Sheldon Adelson—multi-billionaire casino tycoon, GOP national mega-donor, and chairman and CEO of the Las Vegas Sands Corporation—has made striking moves recently in the political chess game of the Texas legislature.
This election cycle, he and his wife poured $4.5 million into Texas Republicans’ campaign to keep control of the state House, which made him one of the top donors of the season. Now, he’s hired 10 high-powered lobbyists to go to Austin and influence state lawmakers in the upcoming legislative session.
Adelson’s noteworthy lobbyist crew includes current and former high-ranking government officials, including former chiefs of staff to disgraced Speakers of the Texas House Joe Straus and Dennis Bonnen.
Adelson’s moves raise questions and rumors of what they are planning in the Lone Star State, as the legislature begins in just over a month.
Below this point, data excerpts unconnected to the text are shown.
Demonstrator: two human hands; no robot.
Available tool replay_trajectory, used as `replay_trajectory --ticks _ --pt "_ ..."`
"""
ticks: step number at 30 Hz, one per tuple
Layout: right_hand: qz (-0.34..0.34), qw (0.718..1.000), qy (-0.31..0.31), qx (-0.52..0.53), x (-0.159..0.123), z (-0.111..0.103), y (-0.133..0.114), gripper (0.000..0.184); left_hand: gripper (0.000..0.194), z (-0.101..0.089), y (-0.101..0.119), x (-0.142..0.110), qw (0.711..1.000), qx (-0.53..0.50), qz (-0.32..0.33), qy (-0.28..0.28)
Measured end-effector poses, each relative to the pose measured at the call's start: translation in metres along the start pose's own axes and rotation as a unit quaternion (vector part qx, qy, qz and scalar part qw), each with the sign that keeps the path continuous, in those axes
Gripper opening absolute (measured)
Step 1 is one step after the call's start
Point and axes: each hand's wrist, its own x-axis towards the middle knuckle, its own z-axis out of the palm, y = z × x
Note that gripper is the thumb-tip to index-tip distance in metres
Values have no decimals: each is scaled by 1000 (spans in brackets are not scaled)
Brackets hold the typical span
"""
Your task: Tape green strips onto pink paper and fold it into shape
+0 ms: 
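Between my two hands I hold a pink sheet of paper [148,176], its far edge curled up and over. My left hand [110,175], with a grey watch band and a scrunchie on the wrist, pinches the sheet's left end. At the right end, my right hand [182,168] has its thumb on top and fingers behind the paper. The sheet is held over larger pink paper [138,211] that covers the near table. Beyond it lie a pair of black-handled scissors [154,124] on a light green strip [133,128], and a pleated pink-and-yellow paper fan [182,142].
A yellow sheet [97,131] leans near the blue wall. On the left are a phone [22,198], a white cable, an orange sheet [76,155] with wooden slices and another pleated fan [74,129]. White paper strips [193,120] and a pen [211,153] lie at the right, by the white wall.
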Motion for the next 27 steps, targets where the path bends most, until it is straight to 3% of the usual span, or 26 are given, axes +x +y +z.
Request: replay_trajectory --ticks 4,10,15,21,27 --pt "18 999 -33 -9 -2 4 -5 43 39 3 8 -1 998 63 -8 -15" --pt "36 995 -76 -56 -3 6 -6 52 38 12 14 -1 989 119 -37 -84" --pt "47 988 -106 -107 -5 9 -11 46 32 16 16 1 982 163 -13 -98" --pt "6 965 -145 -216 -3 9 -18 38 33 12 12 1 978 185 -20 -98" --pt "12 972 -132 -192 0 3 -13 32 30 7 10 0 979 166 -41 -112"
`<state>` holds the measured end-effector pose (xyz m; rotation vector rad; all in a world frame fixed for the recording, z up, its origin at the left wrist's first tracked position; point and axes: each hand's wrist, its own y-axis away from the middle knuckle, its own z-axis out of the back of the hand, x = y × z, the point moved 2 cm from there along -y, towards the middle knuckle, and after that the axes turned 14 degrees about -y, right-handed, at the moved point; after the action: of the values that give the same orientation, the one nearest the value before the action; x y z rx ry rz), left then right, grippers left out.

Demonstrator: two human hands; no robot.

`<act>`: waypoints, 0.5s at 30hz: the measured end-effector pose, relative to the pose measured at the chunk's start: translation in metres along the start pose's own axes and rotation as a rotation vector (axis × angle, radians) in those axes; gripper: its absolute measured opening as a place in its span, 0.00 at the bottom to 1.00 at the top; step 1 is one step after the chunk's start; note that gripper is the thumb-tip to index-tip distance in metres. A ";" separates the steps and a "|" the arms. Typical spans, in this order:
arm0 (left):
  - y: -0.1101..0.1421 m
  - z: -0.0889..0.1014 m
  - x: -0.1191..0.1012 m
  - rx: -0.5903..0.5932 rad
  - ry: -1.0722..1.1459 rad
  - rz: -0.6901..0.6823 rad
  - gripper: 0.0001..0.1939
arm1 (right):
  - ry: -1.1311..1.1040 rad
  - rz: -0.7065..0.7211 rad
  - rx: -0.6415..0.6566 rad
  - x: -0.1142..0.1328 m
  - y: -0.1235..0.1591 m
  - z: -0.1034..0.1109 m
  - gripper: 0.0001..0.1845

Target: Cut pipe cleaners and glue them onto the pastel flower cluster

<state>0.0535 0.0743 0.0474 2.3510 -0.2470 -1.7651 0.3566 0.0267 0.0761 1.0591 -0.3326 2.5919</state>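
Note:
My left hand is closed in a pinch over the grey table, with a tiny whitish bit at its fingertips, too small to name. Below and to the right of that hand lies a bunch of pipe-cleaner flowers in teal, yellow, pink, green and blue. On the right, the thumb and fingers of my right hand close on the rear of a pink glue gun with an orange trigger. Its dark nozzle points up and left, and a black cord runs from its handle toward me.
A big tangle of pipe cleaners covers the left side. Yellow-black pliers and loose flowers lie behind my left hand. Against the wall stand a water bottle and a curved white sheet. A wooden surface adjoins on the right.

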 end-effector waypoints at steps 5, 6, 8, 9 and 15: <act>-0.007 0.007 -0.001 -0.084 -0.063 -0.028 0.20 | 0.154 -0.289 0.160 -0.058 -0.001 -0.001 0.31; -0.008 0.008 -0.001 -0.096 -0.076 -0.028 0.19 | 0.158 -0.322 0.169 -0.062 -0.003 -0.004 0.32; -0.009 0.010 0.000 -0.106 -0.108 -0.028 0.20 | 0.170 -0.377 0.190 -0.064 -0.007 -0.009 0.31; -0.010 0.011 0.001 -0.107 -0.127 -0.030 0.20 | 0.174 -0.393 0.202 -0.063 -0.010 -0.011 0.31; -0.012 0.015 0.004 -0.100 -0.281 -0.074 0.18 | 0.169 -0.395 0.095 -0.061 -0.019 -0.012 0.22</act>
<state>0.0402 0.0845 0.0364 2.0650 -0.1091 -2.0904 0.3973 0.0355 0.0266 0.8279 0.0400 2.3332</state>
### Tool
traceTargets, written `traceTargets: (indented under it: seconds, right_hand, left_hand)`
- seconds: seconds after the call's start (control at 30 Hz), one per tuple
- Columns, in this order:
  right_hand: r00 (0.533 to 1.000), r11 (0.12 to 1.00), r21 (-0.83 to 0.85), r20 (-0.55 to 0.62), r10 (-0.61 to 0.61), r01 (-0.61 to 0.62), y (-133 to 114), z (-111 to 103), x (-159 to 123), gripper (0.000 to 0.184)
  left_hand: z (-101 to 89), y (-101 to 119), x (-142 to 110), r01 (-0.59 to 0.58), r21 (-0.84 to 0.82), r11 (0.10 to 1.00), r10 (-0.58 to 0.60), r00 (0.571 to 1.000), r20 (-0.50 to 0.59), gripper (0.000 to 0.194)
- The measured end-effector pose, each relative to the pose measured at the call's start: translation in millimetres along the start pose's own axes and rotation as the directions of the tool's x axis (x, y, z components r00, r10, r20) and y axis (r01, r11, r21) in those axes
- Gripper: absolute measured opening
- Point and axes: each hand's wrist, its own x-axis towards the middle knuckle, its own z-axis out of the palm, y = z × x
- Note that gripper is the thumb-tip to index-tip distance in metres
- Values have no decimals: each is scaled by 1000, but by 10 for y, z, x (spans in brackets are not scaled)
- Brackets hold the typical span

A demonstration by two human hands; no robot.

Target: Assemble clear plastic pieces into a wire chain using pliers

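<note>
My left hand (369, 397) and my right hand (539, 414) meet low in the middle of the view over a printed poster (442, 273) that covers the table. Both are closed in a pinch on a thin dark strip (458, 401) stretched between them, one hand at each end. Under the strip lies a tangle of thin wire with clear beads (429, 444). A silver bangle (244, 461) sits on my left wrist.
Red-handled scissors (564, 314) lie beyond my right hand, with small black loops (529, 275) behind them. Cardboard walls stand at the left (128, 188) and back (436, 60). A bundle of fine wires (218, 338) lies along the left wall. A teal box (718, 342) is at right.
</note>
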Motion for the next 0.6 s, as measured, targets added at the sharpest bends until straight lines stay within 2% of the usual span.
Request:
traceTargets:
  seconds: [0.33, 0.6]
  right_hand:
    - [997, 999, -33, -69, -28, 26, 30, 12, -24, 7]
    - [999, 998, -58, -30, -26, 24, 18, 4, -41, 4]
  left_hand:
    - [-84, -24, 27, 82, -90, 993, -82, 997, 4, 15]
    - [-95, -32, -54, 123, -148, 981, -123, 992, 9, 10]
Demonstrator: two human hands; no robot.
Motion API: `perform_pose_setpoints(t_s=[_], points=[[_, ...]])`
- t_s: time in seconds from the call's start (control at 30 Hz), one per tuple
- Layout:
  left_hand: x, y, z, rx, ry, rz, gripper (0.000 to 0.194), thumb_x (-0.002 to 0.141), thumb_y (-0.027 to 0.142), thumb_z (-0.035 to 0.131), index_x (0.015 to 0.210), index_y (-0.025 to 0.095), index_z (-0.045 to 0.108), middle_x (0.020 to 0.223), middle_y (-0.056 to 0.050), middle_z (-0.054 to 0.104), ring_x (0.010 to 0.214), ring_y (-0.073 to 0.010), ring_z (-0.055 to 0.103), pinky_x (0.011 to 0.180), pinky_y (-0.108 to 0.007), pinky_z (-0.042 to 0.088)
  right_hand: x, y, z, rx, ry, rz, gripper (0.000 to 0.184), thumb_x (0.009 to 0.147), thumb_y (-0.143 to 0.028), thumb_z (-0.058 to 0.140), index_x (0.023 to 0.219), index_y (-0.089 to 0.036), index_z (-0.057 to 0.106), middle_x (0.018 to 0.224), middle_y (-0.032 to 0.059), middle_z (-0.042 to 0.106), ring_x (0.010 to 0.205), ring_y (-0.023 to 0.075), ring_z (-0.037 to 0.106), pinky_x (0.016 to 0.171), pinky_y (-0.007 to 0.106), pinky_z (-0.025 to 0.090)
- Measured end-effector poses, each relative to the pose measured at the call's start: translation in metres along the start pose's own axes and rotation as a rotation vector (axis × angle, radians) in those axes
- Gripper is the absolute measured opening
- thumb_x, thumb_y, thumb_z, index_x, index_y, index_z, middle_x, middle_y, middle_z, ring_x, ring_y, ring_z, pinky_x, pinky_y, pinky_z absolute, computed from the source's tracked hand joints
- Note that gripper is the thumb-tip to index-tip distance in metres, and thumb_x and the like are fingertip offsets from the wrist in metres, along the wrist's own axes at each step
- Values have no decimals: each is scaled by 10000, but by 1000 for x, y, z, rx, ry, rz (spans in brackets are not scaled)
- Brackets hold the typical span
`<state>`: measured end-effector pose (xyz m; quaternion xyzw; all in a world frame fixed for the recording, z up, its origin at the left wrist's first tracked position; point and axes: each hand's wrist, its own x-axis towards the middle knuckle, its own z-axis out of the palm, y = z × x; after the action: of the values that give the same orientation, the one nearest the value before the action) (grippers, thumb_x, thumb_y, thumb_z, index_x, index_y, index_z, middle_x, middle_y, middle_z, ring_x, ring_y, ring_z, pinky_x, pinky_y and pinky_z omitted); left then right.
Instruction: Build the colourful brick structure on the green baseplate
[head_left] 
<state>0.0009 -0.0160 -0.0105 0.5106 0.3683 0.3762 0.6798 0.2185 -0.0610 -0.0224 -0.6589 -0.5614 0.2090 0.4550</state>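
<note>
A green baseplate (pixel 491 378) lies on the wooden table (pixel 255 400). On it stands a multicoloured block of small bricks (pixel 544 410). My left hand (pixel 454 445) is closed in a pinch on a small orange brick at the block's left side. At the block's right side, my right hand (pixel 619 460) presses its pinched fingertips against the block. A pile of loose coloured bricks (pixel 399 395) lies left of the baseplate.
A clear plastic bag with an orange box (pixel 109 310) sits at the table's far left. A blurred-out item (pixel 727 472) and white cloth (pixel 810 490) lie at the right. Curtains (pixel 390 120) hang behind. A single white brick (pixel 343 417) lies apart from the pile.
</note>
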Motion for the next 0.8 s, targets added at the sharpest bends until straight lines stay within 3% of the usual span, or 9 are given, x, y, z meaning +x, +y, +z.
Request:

This week, however, one of Las Vegas Sands’ lobbyists made their plans clear—they view Texas as a potential jackpot for their business, and they’re upping the ante in their quest to bring casinos here.
“We view Texas as a worldwide destination and one of the top potential markets in the entire world,” said lobbyist Andy Abboud during a conference hosted by the Texas Taxpayers and Research Association. He spoke for over half an hour on their proposal to legalize casinos.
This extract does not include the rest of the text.